STORED DATA ::
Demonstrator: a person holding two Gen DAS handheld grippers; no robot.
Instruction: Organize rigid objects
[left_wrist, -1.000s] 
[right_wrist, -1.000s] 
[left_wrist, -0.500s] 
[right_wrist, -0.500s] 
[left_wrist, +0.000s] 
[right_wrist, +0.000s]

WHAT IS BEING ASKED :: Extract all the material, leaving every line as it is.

WORKED SOLUTION ::
Demonstrator: a person holding two Gen DAS handheld grippers; no robot.
Instruction: Organize rigid objects
[left_wrist, -1.000s] 
[right_wrist, -1.000s] 
[left_wrist, -0.500s] 
[right_wrist, -0.500s] 
[left_wrist, +0.000s] 
[right_wrist, +0.000s]

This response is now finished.